**Problem**
Copy each line of the material beneath that holds the word "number".

**Collected data**
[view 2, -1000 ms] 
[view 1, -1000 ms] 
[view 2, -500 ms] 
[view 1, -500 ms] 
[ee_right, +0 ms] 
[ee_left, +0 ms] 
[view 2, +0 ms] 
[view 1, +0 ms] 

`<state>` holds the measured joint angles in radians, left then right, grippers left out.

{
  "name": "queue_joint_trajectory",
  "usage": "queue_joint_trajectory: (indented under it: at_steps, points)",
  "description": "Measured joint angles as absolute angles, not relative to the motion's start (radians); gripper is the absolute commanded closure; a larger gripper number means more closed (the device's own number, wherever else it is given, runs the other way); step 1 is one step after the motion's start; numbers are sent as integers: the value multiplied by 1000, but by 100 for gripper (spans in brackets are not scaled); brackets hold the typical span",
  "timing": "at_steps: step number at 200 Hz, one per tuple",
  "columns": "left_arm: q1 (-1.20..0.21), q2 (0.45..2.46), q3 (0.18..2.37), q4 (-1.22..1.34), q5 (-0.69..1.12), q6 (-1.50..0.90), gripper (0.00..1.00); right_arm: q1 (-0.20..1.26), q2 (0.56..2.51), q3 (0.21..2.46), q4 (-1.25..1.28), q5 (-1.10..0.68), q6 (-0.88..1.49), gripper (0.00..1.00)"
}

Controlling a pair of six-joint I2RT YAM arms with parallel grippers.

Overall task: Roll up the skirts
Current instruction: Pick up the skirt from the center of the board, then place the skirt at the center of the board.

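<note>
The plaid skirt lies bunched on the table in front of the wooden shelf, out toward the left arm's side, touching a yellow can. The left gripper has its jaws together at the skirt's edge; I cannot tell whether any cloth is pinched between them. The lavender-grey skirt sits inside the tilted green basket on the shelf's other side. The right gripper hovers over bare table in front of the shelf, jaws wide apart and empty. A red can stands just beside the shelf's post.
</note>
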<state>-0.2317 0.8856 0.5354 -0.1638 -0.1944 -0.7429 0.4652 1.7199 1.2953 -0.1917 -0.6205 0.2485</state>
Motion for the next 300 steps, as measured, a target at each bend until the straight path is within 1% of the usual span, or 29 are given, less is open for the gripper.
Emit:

**Result of the task**
  "description": "Measured joint angles as absolute angles, not relative to the motion's start (radians); gripper is the absolute commanded closure; a larger gripper number means more closed (the device's own number, wherever else it is given, runs the other way); step 1 is one step after the motion's start; numbers are sent as integers: the value multiplied by 1000, but by 100 for gripper (spans in brackets are not scaled); brackets hold the typical span",
  "timing": "at_steps: step number at 200 Hz, one per tuple",

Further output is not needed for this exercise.